We can see how fast this grows: between a graph with 3 nodes and a graph of 6 nodes, our total number of possible tours grew from 1 to 60. This problem grows very quickly!
With just 10 nodes, this grows to about 181,440 possible tours.
With just 26 nodes, this grows to a 25-digit number: 7,755,605,021,665,492,992,000,000. (By comparison, the width of the entire observable universe(!!!!) in miles is roughly a 25-digit number.)
With 100 nodes you're up to a roughly a 155-digit number.
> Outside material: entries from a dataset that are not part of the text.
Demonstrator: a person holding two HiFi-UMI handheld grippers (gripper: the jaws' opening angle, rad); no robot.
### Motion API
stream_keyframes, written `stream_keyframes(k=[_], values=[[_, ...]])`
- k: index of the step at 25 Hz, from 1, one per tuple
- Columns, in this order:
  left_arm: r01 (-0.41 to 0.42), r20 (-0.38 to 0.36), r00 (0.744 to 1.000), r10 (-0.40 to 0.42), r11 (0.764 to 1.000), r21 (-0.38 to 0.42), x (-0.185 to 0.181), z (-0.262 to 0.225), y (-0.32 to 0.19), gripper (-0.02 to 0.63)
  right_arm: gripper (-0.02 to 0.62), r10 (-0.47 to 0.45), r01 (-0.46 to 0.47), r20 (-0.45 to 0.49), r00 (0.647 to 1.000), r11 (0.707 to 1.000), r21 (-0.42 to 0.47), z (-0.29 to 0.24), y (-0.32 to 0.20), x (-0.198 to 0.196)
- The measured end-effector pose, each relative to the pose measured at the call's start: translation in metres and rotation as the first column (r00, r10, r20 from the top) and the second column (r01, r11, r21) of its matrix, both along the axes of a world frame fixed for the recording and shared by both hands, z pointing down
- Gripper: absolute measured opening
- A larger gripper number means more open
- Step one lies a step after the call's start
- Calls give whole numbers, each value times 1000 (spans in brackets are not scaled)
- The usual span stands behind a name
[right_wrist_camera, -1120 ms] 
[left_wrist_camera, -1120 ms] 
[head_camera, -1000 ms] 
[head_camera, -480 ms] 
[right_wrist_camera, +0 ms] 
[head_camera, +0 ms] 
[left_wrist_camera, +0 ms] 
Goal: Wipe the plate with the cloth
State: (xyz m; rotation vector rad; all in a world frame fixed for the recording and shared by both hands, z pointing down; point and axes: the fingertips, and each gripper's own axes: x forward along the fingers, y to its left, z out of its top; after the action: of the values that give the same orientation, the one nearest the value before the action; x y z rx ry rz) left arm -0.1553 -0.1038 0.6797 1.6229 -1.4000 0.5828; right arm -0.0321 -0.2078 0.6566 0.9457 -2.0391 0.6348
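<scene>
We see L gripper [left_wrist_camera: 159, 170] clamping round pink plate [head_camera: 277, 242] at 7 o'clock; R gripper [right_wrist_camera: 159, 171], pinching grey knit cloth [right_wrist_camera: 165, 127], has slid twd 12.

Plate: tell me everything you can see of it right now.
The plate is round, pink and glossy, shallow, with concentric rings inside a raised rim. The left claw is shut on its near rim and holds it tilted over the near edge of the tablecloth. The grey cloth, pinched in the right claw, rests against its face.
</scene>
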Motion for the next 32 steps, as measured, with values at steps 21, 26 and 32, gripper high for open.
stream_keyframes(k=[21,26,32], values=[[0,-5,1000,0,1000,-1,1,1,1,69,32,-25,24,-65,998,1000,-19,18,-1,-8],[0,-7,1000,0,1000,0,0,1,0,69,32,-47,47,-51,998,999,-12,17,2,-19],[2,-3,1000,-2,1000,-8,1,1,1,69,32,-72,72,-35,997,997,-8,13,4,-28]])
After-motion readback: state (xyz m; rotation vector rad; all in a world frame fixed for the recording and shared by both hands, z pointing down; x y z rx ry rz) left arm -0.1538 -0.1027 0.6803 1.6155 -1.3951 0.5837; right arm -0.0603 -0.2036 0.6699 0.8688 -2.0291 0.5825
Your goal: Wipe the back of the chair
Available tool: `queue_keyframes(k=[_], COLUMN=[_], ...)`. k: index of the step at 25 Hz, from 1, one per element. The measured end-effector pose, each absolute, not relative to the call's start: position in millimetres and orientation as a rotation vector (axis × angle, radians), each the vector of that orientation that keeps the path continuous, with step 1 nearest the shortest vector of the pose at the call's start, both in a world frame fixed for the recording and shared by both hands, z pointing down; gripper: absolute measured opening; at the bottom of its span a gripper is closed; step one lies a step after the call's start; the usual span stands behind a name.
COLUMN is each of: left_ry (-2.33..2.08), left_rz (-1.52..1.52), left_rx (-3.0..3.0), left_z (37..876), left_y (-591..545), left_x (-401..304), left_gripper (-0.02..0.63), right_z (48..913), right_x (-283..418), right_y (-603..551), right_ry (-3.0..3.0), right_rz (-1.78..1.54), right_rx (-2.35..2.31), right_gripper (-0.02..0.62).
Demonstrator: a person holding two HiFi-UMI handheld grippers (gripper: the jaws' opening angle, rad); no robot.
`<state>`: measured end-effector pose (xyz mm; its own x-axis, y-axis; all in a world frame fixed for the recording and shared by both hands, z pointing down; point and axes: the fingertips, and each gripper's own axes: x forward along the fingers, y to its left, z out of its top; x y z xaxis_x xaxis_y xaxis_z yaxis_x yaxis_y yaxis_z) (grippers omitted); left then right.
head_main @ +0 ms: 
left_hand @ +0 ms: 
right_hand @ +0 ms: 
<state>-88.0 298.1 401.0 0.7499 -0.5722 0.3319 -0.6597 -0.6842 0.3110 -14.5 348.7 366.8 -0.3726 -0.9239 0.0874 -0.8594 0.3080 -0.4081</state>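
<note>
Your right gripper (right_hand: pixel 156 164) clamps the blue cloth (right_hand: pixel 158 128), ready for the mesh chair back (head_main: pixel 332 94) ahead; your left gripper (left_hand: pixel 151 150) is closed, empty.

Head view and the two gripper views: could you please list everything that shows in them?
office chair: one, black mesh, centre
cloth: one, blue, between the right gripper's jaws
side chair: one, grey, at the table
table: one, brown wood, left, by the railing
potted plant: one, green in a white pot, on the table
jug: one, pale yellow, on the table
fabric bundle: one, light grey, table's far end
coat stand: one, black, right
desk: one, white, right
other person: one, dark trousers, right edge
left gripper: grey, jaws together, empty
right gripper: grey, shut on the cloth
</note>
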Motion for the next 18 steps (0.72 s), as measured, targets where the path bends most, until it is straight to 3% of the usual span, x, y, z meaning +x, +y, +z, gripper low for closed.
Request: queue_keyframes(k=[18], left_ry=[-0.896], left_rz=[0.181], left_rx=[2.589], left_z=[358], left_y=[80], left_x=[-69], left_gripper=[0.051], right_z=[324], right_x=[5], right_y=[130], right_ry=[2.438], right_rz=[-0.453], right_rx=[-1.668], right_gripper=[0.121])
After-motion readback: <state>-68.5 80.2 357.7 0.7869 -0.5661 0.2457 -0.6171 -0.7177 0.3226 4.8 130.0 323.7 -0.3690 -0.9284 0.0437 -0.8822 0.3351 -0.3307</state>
The math: With n nodes there are (n-1)!/2 ("n-1 factorial divided by 2") possible tours. n! (or "n factorial") is n(n-1)(n-2)(n-3)...(2)(1). So for example 10! = 10 * 9 * 8 * 7 * 6 * 5 * 4 * 3 * 2 * 1. You can confirm the formula with the examples above: 5 nodes = (5-1)! / 2 = 12.
Discuss the following with the students.
Computers work fast, but they have limits. In computer science, we have an actual mathematical hard line between reasonable and unreasonable runtimes.
Reasonable means the number of things the computer has to do is proportional to the size of the input to the problem. For example, the Minimum Spanning Tree and Shortest Path Problems are "reasonable" because they had algorithms that solved them by considering every edge in the graph once. The amount of time it takes is proportional to the number of edges. If the number of edges is n, even if there was an algorithm that had to look at the edge n^2 times, or n^3 times, that's still reasonable.
Unreasonable means the number of things the computer has to do grows as an exponent of the size of the input. So if you discovered that an algorithm made the computer do 2^n things, that's not reasonable, because it means every time the size of the input (n) gets bigger, the solution gets massively further out of reach. n! is another running time that is considered unreasonable. In real life, "unreasonable" problems would take a modern computer trillions and trillions of years to churn through all the possibilities.
So the brute force solution to TSP is unreasonable -- at least as far as we know! In fact, it's an open question how to solve this problem efficiently. If anyone finds a solution that runs in a reasonable time, a lot of security and encryption algorithms are in trouble, because many are based on the fact that this (and related problems) are unreasonable to solve.
Hard problems like this one can be used to create public keys that are tough for computers to crack.
Ask the students to think about the following: If the TSP is unsolvable for finding an exact solution, how do you think package delivery companies optimize their delivery routes?
Do a quick Google search on the Traveling Salesperson Problem, and explore the many many interesting resources you can find.